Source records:
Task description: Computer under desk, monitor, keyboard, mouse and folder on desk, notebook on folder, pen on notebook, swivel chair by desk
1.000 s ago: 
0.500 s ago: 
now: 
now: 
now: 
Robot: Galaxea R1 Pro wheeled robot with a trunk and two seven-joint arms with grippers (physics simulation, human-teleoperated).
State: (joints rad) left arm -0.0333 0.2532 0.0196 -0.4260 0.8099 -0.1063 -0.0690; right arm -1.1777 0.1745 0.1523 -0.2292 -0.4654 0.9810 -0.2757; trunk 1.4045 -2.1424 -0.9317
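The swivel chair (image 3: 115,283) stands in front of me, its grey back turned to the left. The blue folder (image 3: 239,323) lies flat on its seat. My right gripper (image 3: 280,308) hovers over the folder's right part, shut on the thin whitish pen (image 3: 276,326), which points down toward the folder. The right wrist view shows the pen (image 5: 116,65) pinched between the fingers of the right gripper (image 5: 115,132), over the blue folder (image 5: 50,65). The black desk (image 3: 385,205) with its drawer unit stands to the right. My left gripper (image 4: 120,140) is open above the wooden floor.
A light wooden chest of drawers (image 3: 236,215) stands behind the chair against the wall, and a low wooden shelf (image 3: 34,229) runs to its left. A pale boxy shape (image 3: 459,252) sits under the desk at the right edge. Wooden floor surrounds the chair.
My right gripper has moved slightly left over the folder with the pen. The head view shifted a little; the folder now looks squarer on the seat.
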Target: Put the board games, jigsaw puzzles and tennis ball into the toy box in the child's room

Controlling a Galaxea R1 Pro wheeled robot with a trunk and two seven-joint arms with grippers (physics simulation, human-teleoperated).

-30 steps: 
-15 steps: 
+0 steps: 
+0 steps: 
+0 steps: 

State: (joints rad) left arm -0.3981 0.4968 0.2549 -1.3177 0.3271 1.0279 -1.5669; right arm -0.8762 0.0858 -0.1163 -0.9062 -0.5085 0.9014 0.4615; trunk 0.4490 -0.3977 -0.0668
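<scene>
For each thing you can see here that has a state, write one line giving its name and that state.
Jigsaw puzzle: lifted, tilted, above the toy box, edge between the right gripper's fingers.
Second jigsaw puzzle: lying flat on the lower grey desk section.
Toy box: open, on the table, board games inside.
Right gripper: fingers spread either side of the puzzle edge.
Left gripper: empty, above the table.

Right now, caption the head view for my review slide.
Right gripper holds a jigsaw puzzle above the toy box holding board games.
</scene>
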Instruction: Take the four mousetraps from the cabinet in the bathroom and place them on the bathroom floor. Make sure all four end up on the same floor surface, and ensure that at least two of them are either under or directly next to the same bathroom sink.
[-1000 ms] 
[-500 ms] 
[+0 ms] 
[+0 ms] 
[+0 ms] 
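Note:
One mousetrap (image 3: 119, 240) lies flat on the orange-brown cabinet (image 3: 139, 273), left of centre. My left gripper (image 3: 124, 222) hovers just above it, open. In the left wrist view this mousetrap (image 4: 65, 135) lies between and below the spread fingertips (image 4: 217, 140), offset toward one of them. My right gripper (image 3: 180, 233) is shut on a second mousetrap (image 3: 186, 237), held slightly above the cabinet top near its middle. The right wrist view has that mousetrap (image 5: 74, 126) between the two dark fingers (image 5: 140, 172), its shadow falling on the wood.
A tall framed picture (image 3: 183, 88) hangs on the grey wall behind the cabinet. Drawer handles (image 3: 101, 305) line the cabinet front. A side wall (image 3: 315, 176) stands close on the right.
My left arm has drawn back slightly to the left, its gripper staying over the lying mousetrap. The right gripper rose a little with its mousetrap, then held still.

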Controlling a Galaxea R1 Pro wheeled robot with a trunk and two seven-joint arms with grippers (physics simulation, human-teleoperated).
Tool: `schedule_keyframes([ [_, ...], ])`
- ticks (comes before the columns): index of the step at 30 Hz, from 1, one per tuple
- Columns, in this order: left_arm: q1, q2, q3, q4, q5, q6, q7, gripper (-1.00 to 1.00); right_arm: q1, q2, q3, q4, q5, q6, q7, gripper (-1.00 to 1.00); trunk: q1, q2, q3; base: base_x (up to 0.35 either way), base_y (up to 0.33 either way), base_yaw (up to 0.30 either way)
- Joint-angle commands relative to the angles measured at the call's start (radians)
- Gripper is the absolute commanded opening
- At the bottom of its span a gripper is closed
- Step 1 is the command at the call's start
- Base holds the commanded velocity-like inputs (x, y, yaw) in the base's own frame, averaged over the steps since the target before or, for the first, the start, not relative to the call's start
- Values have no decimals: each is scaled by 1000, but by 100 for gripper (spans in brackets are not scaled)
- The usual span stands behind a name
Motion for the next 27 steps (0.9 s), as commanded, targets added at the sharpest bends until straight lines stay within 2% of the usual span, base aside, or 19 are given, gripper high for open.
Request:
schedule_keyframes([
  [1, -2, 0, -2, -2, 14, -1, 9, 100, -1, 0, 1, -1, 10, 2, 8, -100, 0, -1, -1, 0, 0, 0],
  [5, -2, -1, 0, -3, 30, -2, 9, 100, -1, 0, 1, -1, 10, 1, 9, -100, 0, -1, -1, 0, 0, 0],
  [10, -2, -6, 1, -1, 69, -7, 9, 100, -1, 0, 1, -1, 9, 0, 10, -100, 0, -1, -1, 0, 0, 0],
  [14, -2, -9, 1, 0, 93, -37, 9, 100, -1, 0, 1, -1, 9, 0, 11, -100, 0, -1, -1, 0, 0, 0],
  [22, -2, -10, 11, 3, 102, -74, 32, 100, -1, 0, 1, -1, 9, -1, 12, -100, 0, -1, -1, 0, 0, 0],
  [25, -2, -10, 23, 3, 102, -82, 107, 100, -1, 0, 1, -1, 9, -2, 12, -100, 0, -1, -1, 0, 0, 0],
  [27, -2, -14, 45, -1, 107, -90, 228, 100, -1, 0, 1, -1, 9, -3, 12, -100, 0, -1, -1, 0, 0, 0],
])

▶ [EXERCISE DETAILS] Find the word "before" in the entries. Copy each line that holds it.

▶ [RESULT]
- ticks (comes before the columns): index of the step at 30 Hz, from 1, one per tuple
- Base holds the commanded velocity-like inputs (x, y, yaw) in the base's own frame, averaged over the steps since the target before or, for the first, the start, not relative to the call's start

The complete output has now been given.